Problem details.
Would you return every entry below exactly as written, without its images?

** Opening Records for the exercise block **

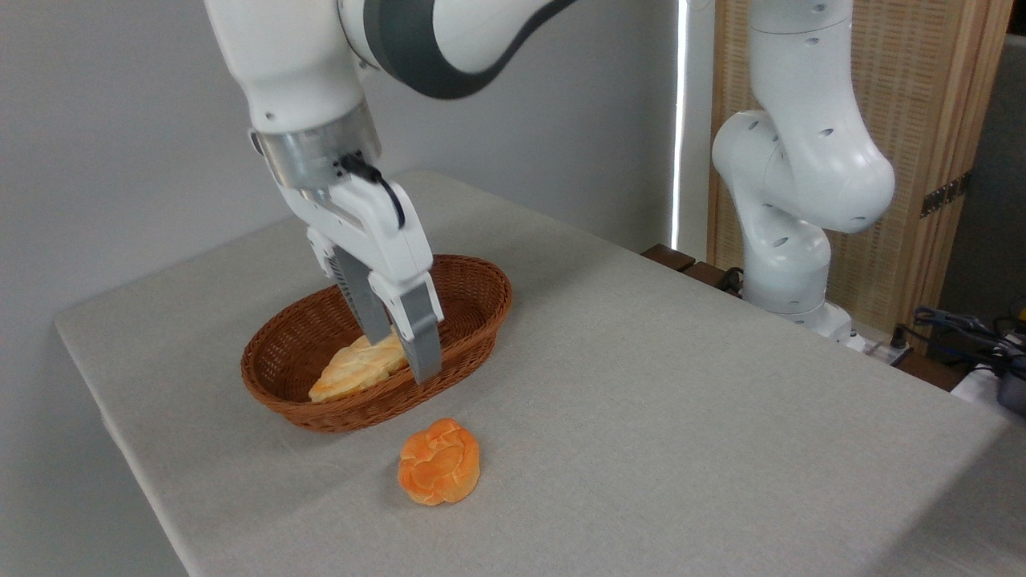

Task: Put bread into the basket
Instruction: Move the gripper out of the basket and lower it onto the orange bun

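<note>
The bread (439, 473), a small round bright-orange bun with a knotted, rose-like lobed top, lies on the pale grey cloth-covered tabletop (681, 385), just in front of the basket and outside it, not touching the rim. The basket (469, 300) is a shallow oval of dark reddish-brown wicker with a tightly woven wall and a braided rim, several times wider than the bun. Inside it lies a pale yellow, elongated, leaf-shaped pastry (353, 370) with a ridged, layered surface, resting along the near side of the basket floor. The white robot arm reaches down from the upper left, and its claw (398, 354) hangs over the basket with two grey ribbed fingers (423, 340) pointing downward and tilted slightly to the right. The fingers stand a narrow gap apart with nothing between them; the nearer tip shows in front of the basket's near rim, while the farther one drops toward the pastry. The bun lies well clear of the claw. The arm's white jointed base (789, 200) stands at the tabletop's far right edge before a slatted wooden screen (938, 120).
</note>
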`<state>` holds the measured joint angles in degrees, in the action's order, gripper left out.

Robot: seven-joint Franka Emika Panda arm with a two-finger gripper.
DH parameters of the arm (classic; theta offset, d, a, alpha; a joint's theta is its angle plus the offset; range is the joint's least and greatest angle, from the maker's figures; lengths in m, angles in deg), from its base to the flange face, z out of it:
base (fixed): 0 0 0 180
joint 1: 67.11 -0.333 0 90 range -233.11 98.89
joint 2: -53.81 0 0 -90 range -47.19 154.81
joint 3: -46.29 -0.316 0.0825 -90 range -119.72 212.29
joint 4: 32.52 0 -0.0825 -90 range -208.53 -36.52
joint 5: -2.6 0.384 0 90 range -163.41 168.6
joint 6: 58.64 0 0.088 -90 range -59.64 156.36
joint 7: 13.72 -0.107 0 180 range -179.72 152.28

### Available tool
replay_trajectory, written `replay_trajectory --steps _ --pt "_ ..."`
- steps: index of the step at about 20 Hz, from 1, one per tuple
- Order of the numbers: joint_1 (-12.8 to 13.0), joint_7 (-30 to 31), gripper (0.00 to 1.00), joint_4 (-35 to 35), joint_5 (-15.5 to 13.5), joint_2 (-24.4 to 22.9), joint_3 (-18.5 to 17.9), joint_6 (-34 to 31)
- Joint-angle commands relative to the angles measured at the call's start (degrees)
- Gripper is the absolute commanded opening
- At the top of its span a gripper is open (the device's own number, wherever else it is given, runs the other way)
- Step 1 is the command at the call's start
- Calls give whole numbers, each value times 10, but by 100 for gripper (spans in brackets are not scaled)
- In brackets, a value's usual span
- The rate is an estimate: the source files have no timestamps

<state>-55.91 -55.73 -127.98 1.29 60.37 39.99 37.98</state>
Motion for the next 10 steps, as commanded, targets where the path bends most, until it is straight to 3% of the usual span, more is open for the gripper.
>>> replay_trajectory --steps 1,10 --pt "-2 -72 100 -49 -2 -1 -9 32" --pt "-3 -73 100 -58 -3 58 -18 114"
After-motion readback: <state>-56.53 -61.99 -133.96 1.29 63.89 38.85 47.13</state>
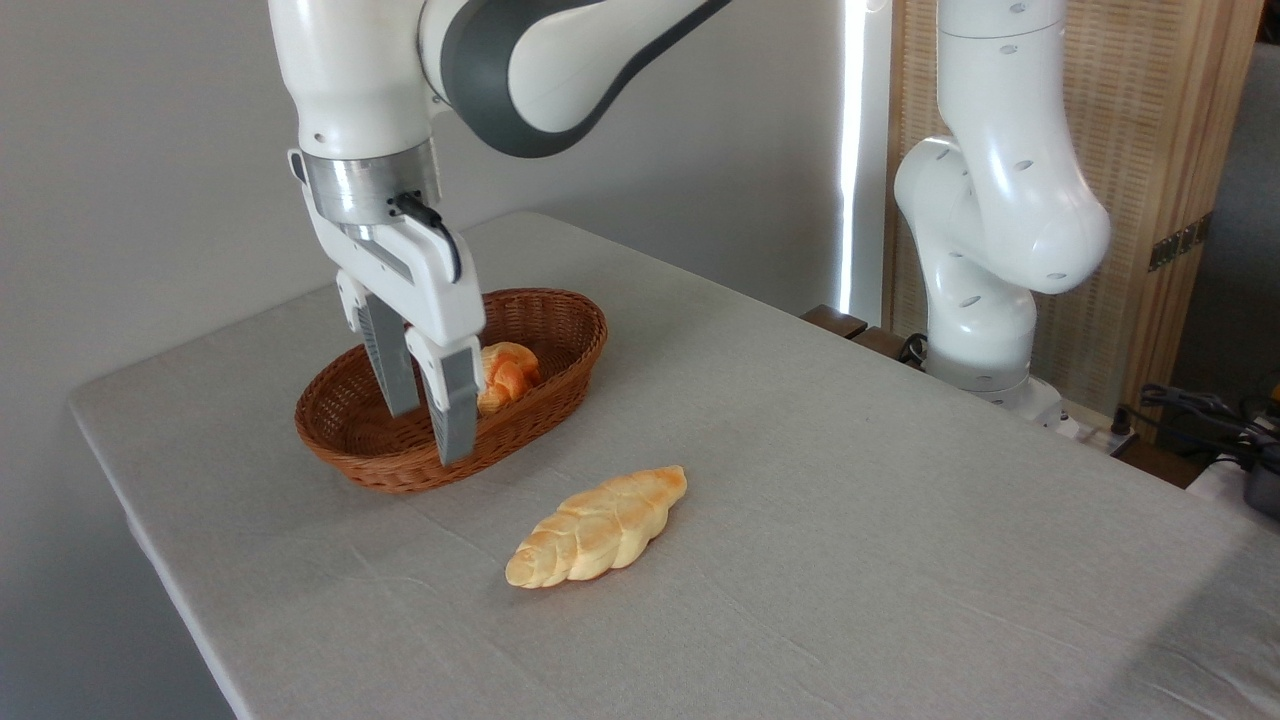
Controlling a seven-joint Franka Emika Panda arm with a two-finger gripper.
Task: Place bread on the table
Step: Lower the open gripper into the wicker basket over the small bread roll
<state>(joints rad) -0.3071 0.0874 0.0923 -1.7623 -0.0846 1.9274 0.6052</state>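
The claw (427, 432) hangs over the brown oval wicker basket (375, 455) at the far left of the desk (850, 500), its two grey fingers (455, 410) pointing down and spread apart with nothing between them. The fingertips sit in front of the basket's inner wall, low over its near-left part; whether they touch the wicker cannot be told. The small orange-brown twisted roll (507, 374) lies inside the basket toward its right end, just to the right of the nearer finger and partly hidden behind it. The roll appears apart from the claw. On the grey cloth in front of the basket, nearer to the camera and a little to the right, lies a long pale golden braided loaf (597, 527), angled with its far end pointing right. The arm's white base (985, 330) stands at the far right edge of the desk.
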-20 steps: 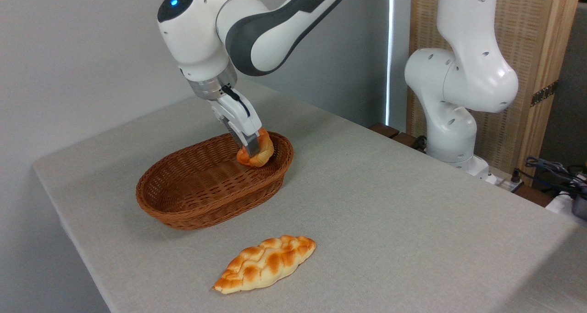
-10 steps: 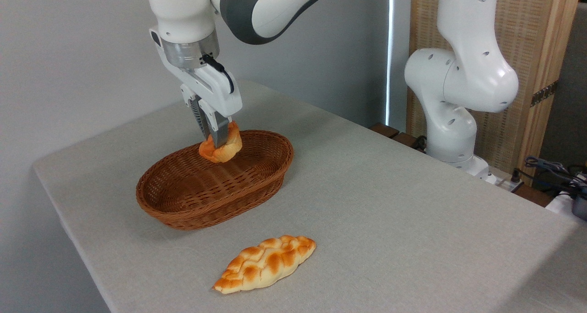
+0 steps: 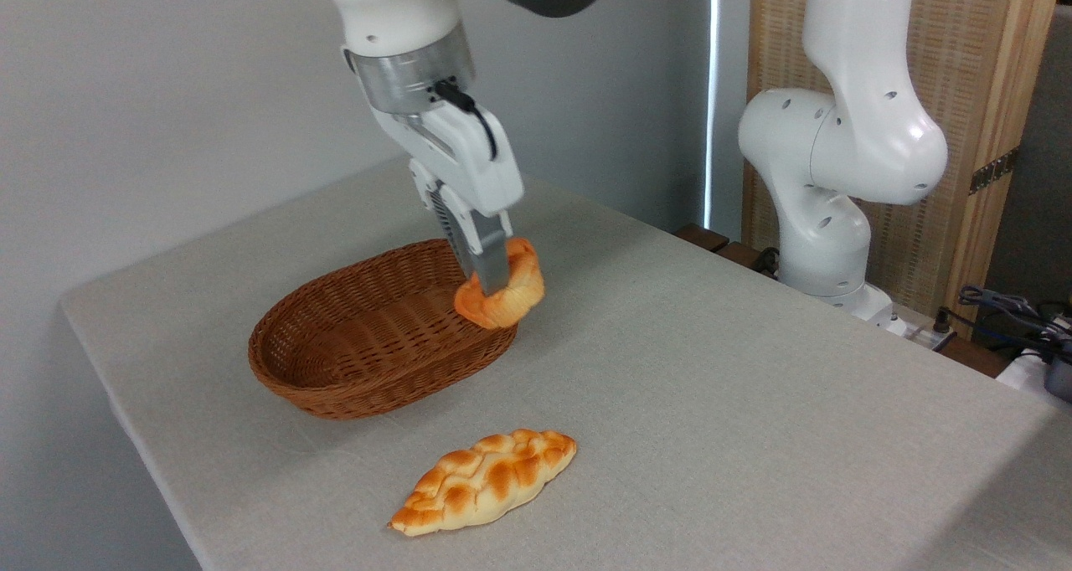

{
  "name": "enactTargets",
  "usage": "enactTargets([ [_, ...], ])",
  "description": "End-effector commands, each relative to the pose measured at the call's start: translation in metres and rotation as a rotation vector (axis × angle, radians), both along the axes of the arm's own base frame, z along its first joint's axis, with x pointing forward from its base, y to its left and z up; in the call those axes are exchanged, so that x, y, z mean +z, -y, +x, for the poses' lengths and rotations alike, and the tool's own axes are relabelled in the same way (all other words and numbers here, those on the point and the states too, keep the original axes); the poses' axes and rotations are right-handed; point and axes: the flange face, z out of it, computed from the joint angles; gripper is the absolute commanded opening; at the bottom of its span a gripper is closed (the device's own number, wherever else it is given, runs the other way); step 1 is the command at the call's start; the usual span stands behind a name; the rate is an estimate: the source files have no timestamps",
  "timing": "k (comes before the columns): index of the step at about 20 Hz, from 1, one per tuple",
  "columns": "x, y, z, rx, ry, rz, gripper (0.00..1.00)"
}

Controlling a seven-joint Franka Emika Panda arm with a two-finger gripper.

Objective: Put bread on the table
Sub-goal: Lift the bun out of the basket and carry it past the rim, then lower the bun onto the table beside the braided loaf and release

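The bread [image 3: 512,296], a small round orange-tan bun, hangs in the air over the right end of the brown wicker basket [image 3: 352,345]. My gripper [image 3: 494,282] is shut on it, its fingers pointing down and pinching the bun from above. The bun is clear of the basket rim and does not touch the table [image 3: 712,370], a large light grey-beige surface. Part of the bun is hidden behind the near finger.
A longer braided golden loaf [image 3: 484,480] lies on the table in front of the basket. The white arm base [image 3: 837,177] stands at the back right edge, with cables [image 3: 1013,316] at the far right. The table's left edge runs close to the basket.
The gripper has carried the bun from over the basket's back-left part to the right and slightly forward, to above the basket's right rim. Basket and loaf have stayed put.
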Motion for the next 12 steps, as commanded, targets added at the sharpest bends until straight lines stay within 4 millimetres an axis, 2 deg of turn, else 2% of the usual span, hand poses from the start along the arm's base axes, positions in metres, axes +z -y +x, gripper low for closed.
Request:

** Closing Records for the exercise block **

Answer space.
Task: Put bread into the basket
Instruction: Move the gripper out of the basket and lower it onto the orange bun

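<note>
The bread (439, 473), a small round bright-orange bun with a knotted, rose-like lobed top, lies on the pale grey cloth-covered tabletop (681, 385), just in front of the basket and outside it, not touching the rim. The basket (469, 300) is a shallow oval of dark reddish-brown wicker with a tightly woven wall and a braided rim, several times wider than the bun. Inside it lies a pale yellow, elongated, leaf-shaped pastry (353, 370) with a ridged, layered surface, resting along the near side of the basket floor. The white robot arm reaches down from the upper left, and its claw (398, 354) hangs over the basket with two grey ribbed fingers (423, 340) pointing downward and tilted slightly to the right. The fingers stand a narrow gap apart with nothing between them; the nearer tip shows in front of the basket's near rim, while the farther one drops toward the pastry. The bun lies well clear of the claw. The arm's white jointed base (789, 200) stands at the tabletop's far right edge before a slatted wooden screen (938, 120).
</note>
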`<state>` holds the measured joint angles in degrees, in the action's order, gripper left out.

Robot: seven-joint Franka Emika Panda arm with a two-finger gripper.
DH parameters of the arm (classic; theta offset, d, a, alpha; a joint's theta is its angle plus the offset; range is the joint's least and greatest angle, from the maker's figures; lengths in m, angles in deg), from its base to the flange face, z out of it:
base (fixed): 0 0 0 180
joint 1: 67.11 -0.333 0 90 range -233.11 98.89
joint 2: -53.81 0 0 -90 range -47.19 154.81
joint 3: -46.29 -0.316 0.0825 -90 range -119.72 212.29
joint 4: 32.52 0 -0.0825 -90 range -208.53 -36.52
joint 5: -2.6 0.384 0 90 range -163.41 168.6
joint 6: 58.64 0 0.088 -90 range -59.64 156.36
joint 7: 13.72 -0.107 0 180 range -179.72 152.28

### Available tool
replay_trajectory, written `replay_trajectory --steps _ --pt "_ ..."`
- steps: index of the step at about 20 Hz, from 1, one per tuple
- Order of the numbers: joint_1 (-12.8 to 13.0), joint_7 (-30 to 31), gripper (0.00 to 1.00), joint_4 (-35 to 35), joint_5 (-15.5 to 13.5), joint_2 (-24.4 to 22.9), joint_3 (-18.5 to 17.9), joint_6 (-34 to 31)
- Joint-angle commands relative to the angles measured at the call's start (degrees)
- Gripper is the absolute commanded opening
- At the top of its span a gripper is open (the device's own number, wherever else it is given, runs the other way)
- Step 1 is the command at the call's start
- Calls give whole numbers, each value times 10, but by 100 for gripper (spans in brackets are not scaled)
- In brackets, a value's usual span
- The rate is an estimate: the source files have no timestamps

<state>-55.91 -55.73 -127.98 1.29 60.37 39.99 37.98</state>
Motion for the next 10 steps, as commanded, targets where the path bends most, until it is straight to 3% of the usual span, more is open for the gripper.
>>> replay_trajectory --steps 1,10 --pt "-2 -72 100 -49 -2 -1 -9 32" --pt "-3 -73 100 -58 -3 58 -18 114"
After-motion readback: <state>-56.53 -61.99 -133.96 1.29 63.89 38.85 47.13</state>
Controlling a seven-joint Franka Emika Panda arm with a two-finger gripper.
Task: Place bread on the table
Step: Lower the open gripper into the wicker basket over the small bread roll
<state>(joints rad) -0.3071 0.0874 0.0923 -1.7623 -0.0846 1.9274 0.6052</state>
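The claw (427, 432) hangs over the brown oval wicker basket (375, 455) at the far left of the desk (850, 500), its two grey fingers (455, 410) pointing down and spread apart with nothing between them. The fingertips sit in front of the basket's inner wall, low over its near-left part; whether they touch the wicker cannot be told. The small orange-brown twisted roll (507, 374) lies inside the basket toward its right end, just to the right of the nearer finger and partly hidden behind it. The roll appears apart from the claw. On the grey cloth in front of the basket, nearer to the camera and a little to the right, lies a long pale golden braided loaf (597, 527), angled with its far end pointing right. The arm's white base (985, 330) stands at the far right edge of the desk.
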-20 steps: 
-10 steps: 
+0 steps: 

{
  "name": "enactTargets",
  "usage": "enactTargets([ [_, ...], ])",
  "description": "End-effector commands, each relative to the pose measured at the call's start: translation in metres and rotation as a rotation vector (axis × angle, radians), both along the axes of the arm's own base frame, z along its first joint's axis, with x pointing forward from its base, y to its left and z up; in the call those axes are exchanged, so that x, y, z mean +z, -y, +x, for the poses' lengths and rotations alike, and the tool's own axes are relabelled in the same way (all other words and numbers here, those on the point and the states too, keep the original axes); the poses' axes and rotations are right-handed; point and axes: the flange face, z out of it, computed from the joint angles; gripper is the absolute commanded opening; at the bottom of its span a gripper is closed (the device's own number, wherever else it is given, runs the other way); step 1 is the command at the call's start; the usual span stands behind a name; the rate is an estimate: the source files have no timestamps",
  "timing": "k (comes before the columns): index of the step at about 20 Hz, from 1, one per tuple",
  "columns": "x, y, z, rx, ry, rz, gripper (0.00..1.00)"
}

Controlling a seven-joint Franka Emika Panda arm with a two-finger gripper.

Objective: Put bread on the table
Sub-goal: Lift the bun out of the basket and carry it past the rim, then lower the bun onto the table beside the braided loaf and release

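The bread [image 3: 512,296], a small round orange-tan bun, hangs in the air over the right end of the brown wicker basket [image 3: 352,345]. My gripper [image 3: 494,282] is shut on it, its fingers pointing down and pinching the bun from above. The bun is clear of the basket rim and does not touch the table [image 3: 712,370], a large light grey-beige surface. Part of the bun is hidden behind the near finger.
A longer braided golden loaf [image 3: 484,480] lies on the table in front of the basket. The white arm base [image 3: 837,177] stands at the back right edge, with cables [image 3: 1013,316] at the far right. The table's left edge runs close to the basket.
The gripper has carried the bun from over the basket's back-left part to the right and slightly forward, to above the basket's right rim. Basket and loaf have stayed put.
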Motion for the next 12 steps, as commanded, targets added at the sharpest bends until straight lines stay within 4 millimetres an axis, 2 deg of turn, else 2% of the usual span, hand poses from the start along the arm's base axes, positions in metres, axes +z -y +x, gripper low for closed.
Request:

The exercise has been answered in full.